Just about every one of us has fished a team tournament before. Most of us probably have a partner or maybe two that we mainly fish with. The problems sometimes arise when your partner has a conflict and cannot fish a tournament with you. What do you do now? I believe you have several options.

 

Option #1 don’t fish the tournament. This is not even really an option because this may be one of your favorite lakes and you want to fish it really bad.

 

Option #2  Fish with a family member who rarely ever fishes. Many team circuits allow for one substitute and many times they allow for a family member. This option has cons because you cannot count on this person to do any pre-fishing, catching any fish, and maybe not even netting your fish. If you win, do you split the money with them? That hardly seems fair. After all, you have all the experience, did all the pre-fishing, paid for all the expenses, and will probably catch all the fish. One idea I have for you here is to take a risk and pay the entire entry fee and then if you win, you collect the whole check. I have also paid a “tip” to my partner that is a pre determined amount of money per keeper fish my partner catches if we cash. I get along well with my brother-in-law so this plan works out for us.

 

Option #3 Fish with someone you know to be a decent fisherman, wants to fish with you, and you know him or her well enough to trust them. What I mean by trusting them is that they will not use your spots against you or tell others all about what you are using and fishing. Will you get along well in the boat? Will they prefish and if not, will they pay for expenses? I think that if you do give your spots and techniques to a partner, they should be willing to do the same. Yes, there is politics even in bass fishing. You will need to think long and hard about these issues before deciding whom to fish with because choosing the wrong person could end up costing you more that just one check. I imagine many of you know what I mean here.

 

Option# 4 if you have sponsors, ask them to fish with you. It can be a great public relations move and it can expose your sponsor to the joys and rigors of what you do when it comes to bass fishing. Make sure they have fun, teach them, and don’t be too bossy.

 

Option #5 Take a kid fishing. I recommend this option only if there is a smaller entry fee and not a lot of pressure. Again, have fun, teach, catch fish, and try not to get upset if they miss a fish or do something wrong.
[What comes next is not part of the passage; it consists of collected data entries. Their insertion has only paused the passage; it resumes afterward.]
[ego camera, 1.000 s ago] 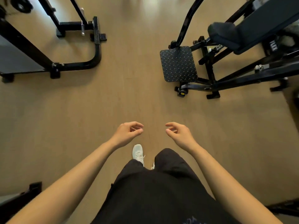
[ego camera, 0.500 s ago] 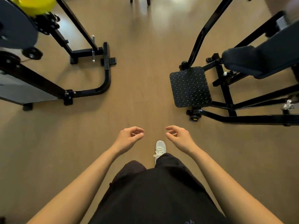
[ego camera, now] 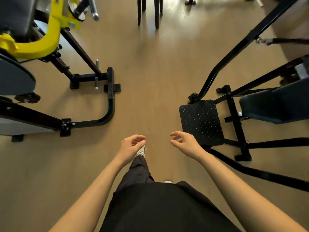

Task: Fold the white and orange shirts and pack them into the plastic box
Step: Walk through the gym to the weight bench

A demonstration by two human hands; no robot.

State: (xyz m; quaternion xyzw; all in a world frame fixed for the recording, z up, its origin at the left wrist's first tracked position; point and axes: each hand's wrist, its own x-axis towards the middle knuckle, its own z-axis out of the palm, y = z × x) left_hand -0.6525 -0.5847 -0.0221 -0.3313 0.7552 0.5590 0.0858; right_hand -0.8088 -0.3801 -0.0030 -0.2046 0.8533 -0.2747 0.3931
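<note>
No shirt and no plastic box is in view. My left hand (ego camera: 132, 146) is held out in front of me over the wooden floor, fingers loosely curled and holding nothing. My right hand (ego camera: 184, 144) is level with it, a hand's width to the right, fingers also loosely curled and empty. Below them I see my black trousers (ego camera: 138, 171) and a white shoe (ego camera: 141, 152) stepping forward.
A black and yellow gym machine (ego camera: 41, 41) with a curved black floor bar (ego camera: 107, 114) stands at the left. A black machine with a studded footplate (ego camera: 201, 122) and padded seat (ego camera: 274, 106) stands at the right. Dark chair legs (ego camera: 148, 12) are ahead. A strip of wooden floor (ego camera: 150, 81) runs between them.
The view has moved forward along the floor between the machines; both have slid down the picture and the yellow part has come into view. My feet have swapped steps. My hands keep their pose.
</note>
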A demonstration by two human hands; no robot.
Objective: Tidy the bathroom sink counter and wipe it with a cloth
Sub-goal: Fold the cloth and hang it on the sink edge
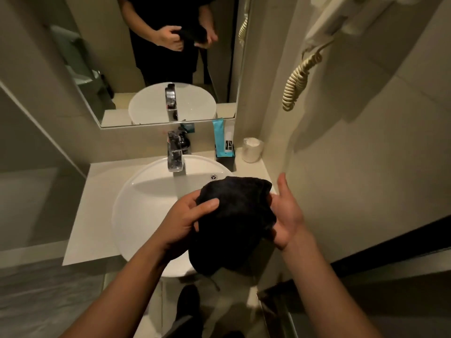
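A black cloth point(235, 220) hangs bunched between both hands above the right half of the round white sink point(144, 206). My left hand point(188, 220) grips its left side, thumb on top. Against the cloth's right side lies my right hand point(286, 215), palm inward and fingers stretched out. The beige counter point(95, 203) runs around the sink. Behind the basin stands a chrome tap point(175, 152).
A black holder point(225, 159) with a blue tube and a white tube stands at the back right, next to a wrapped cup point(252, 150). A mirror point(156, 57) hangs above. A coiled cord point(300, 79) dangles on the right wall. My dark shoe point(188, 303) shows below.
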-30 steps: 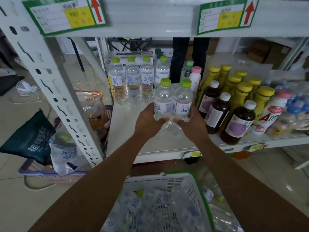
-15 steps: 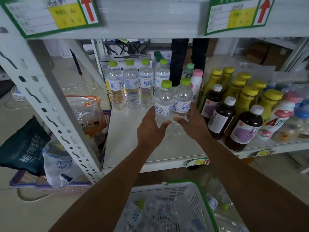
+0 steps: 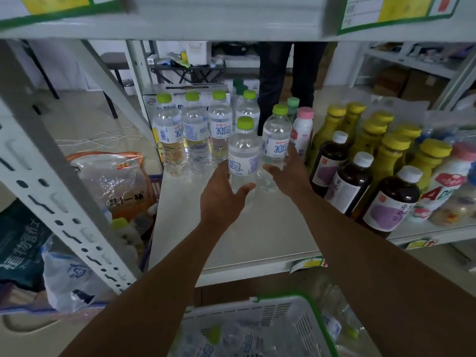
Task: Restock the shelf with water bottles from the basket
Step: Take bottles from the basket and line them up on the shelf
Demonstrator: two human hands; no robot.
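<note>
We are clasping 冰露 water two-handed.
Left hand (image 3: 221, 199) is wrapping the nearer bottle (image 3: 243, 150), right hand (image 3: 289, 173) the farther bottle (image 3: 275, 140).

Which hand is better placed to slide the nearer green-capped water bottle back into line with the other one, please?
Left: the left hand grips the nearer bottle low down, while the right hand holds the farther bottle.
</note>
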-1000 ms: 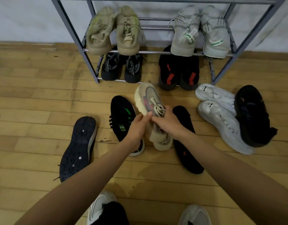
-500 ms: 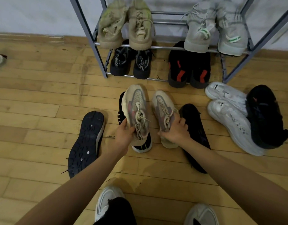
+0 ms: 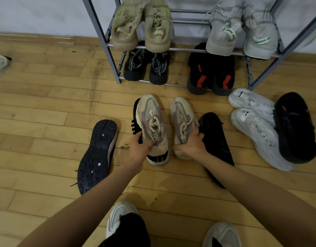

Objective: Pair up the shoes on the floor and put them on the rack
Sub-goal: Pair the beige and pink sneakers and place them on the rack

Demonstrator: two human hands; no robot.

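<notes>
My left hand [image 3: 140, 150] grips the heel of a beige knit shoe [image 3: 151, 118]. My right hand [image 3: 192, 145] grips the heel of its matching beige shoe [image 3: 181, 116]. Both shoes point toes toward the grey metal rack [image 3: 103, 41], side by side with a small gap between them. Under the left shoe lies a black shoe with a white sole [image 3: 157, 158]. A black shoe [image 3: 216, 139] lies right of my right hand. A dark shoe lies sole-up [image 3: 98, 155] at the left. Two white shoes [image 3: 255, 125] and a black shoe [image 3: 294, 129] lie at the right.
The rack holds an olive pair [image 3: 141, 25] and a grey pair [image 3: 242, 31] on the upper bar shelf, and two black pairs [image 3: 210, 73] below. My own feet in white shoes [image 3: 121, 216] stand at the bottom. A pale shoe [image 3: 0, 63] lies at the far left edge.
The two beige shoes were held together as one bundle; my hands have since drawn apart, each with one shoe, and now hold them side by side, toes toward the rack.
</notes>
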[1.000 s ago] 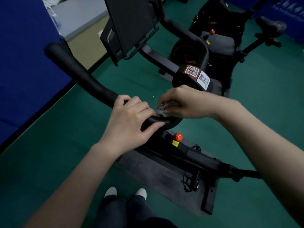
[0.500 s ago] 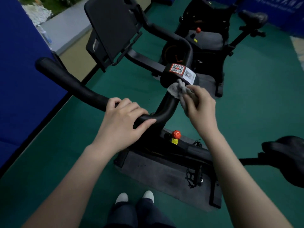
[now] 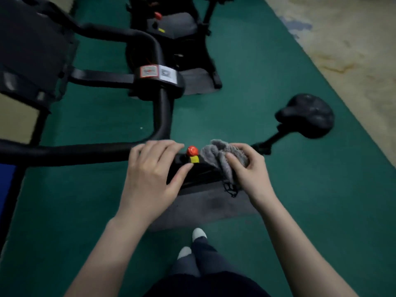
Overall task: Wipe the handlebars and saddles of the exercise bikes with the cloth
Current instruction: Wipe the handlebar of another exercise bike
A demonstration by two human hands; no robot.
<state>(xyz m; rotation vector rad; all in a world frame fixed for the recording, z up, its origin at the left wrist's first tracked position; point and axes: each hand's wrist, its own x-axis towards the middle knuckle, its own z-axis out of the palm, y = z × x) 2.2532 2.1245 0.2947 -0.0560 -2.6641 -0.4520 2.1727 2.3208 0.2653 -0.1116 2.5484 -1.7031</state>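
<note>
The near bike's black handlebar (image 3: 64, 152) runs in from the left and bends up to the stem with the sticker labels (image 3: 158, 73). My left hand (image 3: 150, 176) holds the bar at that bend, with fingers draped over it and the thumb out to the right. A bunched grey cloth (image 3: 216, 155) is gripped in my right hand (image 3: 250, 170), just right of the red knob (image 3: 191, 150) and off the bar. The near bike's black saddle (image 3: 306, 115) stands to the right on its post, untouched.
A second exercise bike (image 3: 171, 24) stands behind on its grey mat. The near bike's console (image 3: 32, 50) is at the upper left. A grey mat (image 3: 205, 206) lies under the near bike. Green floor surrounds everything, with a beige strip (image 3: 353, 50) at the right. My feet are below.
My right hand has brought the cloth down off the handlebar stem to beside the red knob. The view has swung right and down, bringing the saddle fully into view. My left hand stays on the bar.
</note>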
The future of fishing is in their hands and statistics show kids are not fishing as much as they used to. Support programs like Fishing For Life and other causes that focus on kids and fishing.

 

Another related topic when it comes to partner tournaments is not having too many bosses in the boat. On any given tournament one person needs to be the “captain” or take the lead, at least part of the day. You do, however, need to work together. You need to trust each other and be willing to give and take suggestions.

 

Lastly, when it comes to team events, pick your partners wisely. It is good to have a small trustworthy group of people you can share information with. Don’t branch out too much though, for reasons we’ve already discussed. Have fun and don’t take things too seriously. You’re not Kevin Van Dam. I think friendships are more important than fishing and so are faith in God and your family.